*** Opening of The data ***

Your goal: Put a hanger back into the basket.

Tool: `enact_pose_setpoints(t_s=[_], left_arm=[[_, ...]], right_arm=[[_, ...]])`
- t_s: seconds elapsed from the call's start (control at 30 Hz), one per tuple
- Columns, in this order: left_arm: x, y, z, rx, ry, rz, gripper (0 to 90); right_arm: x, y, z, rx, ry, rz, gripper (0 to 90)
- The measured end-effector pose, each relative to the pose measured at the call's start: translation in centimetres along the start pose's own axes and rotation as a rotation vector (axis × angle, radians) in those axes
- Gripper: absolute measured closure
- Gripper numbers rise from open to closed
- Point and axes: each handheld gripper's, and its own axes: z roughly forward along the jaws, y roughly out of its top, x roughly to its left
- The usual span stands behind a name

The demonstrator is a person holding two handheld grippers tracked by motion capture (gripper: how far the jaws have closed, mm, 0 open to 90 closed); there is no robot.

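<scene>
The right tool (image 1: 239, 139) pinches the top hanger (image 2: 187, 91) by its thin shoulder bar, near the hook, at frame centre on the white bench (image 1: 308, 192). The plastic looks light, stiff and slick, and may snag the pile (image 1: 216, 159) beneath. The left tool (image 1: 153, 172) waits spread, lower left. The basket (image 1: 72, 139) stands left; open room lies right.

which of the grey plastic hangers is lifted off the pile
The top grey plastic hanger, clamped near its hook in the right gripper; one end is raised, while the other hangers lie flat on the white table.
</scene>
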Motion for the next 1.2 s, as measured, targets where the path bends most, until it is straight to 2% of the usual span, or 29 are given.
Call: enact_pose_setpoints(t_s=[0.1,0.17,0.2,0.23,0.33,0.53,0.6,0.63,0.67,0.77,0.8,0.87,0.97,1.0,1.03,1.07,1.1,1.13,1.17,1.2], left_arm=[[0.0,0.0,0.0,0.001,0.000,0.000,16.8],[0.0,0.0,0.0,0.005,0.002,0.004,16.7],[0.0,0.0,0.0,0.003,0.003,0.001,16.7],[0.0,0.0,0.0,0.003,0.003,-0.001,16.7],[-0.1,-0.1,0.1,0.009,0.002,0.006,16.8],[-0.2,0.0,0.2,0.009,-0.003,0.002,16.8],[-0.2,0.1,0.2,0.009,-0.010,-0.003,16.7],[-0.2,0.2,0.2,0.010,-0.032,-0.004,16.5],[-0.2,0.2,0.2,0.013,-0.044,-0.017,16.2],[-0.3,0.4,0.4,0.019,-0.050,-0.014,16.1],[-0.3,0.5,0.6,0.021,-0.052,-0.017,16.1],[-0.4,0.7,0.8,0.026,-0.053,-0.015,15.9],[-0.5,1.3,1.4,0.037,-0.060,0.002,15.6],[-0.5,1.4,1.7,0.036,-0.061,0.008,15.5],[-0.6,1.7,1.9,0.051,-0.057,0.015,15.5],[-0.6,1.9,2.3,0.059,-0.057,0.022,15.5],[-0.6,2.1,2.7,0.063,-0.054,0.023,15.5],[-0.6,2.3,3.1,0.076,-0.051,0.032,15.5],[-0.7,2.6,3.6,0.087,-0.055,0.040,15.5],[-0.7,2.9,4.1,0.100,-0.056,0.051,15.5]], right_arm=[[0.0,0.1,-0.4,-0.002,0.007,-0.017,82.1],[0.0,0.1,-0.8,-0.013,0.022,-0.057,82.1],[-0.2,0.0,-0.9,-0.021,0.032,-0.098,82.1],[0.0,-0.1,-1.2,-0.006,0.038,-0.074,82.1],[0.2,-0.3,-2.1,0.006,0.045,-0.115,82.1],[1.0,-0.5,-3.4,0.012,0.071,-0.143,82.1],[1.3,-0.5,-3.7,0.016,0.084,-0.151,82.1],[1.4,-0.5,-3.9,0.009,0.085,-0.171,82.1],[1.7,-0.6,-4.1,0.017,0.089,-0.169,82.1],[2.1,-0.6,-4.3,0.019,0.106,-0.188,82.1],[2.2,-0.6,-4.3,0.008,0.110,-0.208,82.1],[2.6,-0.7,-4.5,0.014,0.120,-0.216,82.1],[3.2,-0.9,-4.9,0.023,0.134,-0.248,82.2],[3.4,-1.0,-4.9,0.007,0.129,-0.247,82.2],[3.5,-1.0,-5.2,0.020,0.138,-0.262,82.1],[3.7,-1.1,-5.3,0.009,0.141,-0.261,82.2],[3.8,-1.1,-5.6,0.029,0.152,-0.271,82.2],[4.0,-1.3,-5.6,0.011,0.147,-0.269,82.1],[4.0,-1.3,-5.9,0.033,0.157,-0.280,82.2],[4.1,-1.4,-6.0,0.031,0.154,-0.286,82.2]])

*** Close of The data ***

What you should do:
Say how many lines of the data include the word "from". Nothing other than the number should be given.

Exercise solution:
2